What is needed ->
Identify all lines below that hold "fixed" and collect them.

Provided material ->
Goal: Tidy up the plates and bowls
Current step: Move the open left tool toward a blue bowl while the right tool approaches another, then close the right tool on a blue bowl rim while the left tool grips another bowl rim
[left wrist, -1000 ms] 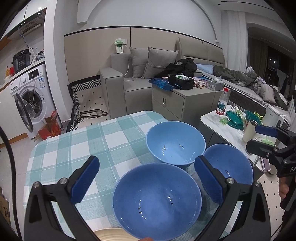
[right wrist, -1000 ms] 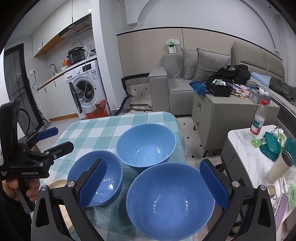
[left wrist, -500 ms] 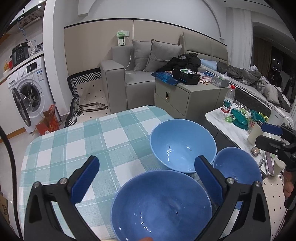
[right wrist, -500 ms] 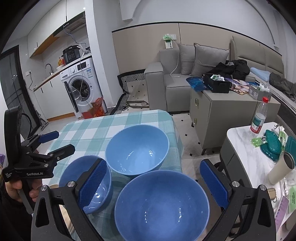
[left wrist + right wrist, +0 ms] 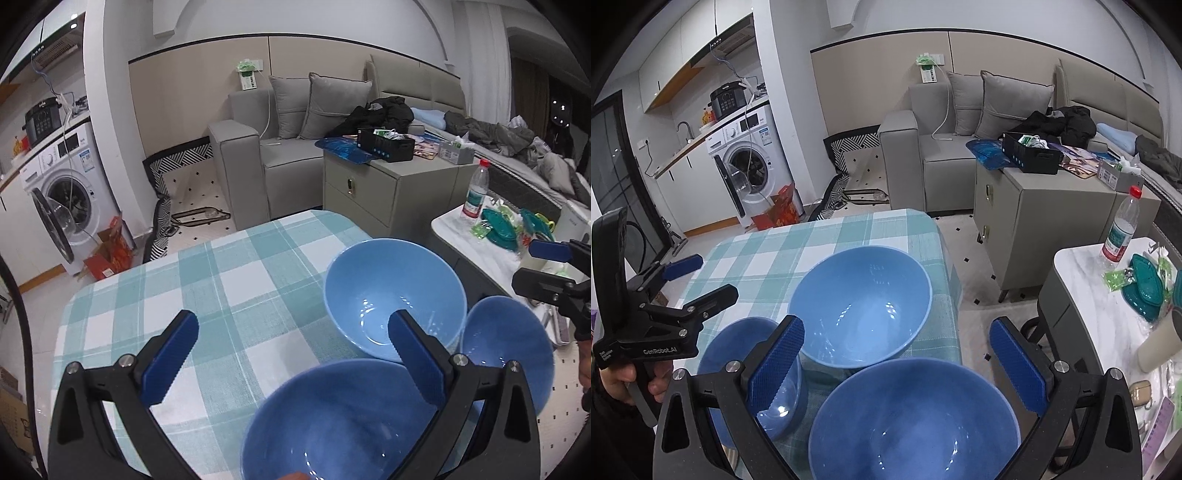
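Hovering over a table [image 5: 236,280] draped in a teal-and-white checked cloth, two handheld grippers frame a cluster of three blue bowls. In the left wrist view, the left gripper [image 5: 291,347] stands released, its blue-padded jaws spread wide and holding nothing, with a large bowl [image 5: 332,424] filling the lower centre of the frame beneath them. A second, lighter blue bowl [image 5: 395,295] sits right of centre, near the table's far corner, and a third bowl [image 5: 509,347] lies at the lower right, just beside it. The right gripper [image 5: 546,266] enters from the right edge of that frame, its jaws parted. In the right wrist view, the right gripper [image 5: 897,358] is likewise spread and empty, poised above the bowl at the lower centre [image 5: 916,421]; the lighter bowl [image 5: 860,306] occupies mid-frame, and the remaining bowl [image 5: 738,347] shows at the lower left, partly hidden behind a jaw. The left gripper [image 5: 698,277] appears at the left edge, gripped by a hand [image 5: 631,376]. Behind the table, a washing machine [image 5: 750,162] stands at the upper left, a grey sofa [image 5: 945,140] at upper centre, and a plastic bottle [image 5: 1123,225] rests on a white side table [image 5: 1086,269] at the right.
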The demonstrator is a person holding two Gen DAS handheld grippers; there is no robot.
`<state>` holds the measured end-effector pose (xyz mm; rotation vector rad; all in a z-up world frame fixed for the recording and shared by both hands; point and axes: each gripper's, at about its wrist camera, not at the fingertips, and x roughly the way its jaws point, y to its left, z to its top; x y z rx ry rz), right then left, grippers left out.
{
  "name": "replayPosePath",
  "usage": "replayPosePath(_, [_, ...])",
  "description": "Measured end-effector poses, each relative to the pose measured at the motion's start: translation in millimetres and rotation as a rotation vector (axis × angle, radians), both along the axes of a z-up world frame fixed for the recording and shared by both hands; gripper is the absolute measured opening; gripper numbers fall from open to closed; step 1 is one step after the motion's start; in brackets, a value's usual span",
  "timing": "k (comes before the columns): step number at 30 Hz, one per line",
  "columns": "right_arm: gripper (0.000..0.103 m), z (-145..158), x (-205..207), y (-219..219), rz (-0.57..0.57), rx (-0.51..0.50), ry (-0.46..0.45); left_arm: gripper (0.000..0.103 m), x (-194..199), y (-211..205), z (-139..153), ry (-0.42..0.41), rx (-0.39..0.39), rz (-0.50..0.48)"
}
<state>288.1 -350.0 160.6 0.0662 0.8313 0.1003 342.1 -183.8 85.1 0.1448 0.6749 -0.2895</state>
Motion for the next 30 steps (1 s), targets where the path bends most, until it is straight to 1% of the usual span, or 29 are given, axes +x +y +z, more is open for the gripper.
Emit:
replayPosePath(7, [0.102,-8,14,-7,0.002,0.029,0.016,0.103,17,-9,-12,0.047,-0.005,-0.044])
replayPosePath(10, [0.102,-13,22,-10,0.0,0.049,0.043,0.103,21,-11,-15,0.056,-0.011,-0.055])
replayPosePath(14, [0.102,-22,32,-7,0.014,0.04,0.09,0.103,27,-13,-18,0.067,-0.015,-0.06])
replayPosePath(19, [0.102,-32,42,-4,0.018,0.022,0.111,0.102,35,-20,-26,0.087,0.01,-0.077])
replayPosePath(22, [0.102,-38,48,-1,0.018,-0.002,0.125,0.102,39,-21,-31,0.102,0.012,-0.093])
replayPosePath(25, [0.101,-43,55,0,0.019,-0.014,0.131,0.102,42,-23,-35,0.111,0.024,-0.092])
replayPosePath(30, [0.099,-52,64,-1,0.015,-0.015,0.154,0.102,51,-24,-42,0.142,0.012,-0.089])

Exercise answer ->
`<state>` holds the measured end-effector pose (xyz mm; rotation vector rad; all in a z-up world frame fixed for the recording and shared by both hands; point and axes: each gripper's, at about its wrist camera, not at the fingertips, and x roughly the way its jaws point, y to its left, z to its top; x y z rx ry rz), right then left, grippers left out.
  "description": "Measured end-effector poses, each relative to the pose measured at the motion's start: translation in millimetres and rotation as a rotation vector (axis × angle, radians), both along the axes of a z-up world frame fixed for the recording and shared by both hands; gripper is the absolute measured opening; gripper numbers fall from open to closed; step 1 is one step after the motion's start; in brackets, a value's usual span",

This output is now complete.